Keith Johnson, Deseret News
A hydroelectric plant at the Jordanelle Reservoir dam near Heber City began generating power in July. It was dedicated Wednesday.

Residents of the Heber Valley have a fresh source of power in the Jordanelle Dam Hydroelectric Power plant, which was formally opened in a dedication ceremony Wednesday.

The $21.5 million facility began generating power on July 1. Construction of the project started in September 2006. The plant's two turbines are designed to supply approximately 12.91 megawatts of electricity — enough to provide energy to about 9,000 households annually, said Richard Tullis, assistant general manager of the Central Utah Water Conservancy District.

The facility was built through a partnership between the district, Heber Light and Power and the U.S. Interior Department, he said. His agency has a 40-year renewable lease with the Interior Department to use the land occupied by the dam and the plant.

Tullis estimated that the project would pay for itself in about 30 years, and the agency would then use the residual revenue to help pay for future projects.

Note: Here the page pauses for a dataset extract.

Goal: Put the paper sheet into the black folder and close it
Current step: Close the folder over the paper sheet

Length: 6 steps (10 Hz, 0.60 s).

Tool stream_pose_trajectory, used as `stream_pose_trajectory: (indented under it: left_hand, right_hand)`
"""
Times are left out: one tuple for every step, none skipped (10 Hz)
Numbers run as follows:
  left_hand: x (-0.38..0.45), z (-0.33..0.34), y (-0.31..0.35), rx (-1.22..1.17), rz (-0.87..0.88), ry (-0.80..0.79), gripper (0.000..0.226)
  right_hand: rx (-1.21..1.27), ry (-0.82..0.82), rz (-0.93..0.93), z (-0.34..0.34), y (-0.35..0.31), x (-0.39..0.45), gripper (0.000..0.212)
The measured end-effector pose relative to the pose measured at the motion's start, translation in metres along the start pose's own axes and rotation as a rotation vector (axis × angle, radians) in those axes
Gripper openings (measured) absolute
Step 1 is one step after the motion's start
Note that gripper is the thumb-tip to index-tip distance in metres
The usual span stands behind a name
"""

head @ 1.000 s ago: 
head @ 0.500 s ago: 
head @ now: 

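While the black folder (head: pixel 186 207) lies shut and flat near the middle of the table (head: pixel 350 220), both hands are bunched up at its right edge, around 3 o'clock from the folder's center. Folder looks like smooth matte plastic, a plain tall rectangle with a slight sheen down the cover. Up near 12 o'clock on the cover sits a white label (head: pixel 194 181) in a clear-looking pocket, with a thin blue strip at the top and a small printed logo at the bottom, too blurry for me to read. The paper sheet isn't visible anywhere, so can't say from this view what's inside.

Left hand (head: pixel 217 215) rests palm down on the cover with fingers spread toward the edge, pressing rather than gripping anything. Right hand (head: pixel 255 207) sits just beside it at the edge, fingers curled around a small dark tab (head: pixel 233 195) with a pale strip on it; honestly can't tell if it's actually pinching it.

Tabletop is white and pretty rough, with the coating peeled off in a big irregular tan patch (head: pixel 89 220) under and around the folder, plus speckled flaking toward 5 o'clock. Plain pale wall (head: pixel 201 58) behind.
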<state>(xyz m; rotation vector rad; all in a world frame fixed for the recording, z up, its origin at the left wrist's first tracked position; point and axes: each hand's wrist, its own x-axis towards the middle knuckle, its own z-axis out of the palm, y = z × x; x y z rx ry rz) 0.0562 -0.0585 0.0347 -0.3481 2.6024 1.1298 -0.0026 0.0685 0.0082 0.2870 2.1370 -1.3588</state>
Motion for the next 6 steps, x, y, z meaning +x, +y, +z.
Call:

The plant was designed to be environmentally friendly and does not emit any greenhouse gases, Tullis said. The operation of the facility should have no impact on the flow of the Provo River and minimal, if any, effect on wildlife and natural areas, he added.

"Some power plants raise and lower the flow depending upon power needs," Tullis said. "This is called a run-of-the-river power plant, and whatever we're delivering to our water customers that runs through the turbines is what we generate. We do not modify the flows for power."

Reed Murray, program director for the Interior Department's Central Utah Project Completion Act office, said the plant's developers and his office went through "a process to ensure that there would be no negative environmental impacts to the area and downstream, as well."

Tullis said the dam's main purpose is to supply water, and generating electricity is secondary. His agency has contracts to obtain enough water from the reservoir to serve the supplemental needs of over a million people along the Wasatch Front.

Gene Shawcroft, the water district's assistant general manager, said the project will give the Heber Valley a reliable source of energy in its own backyard.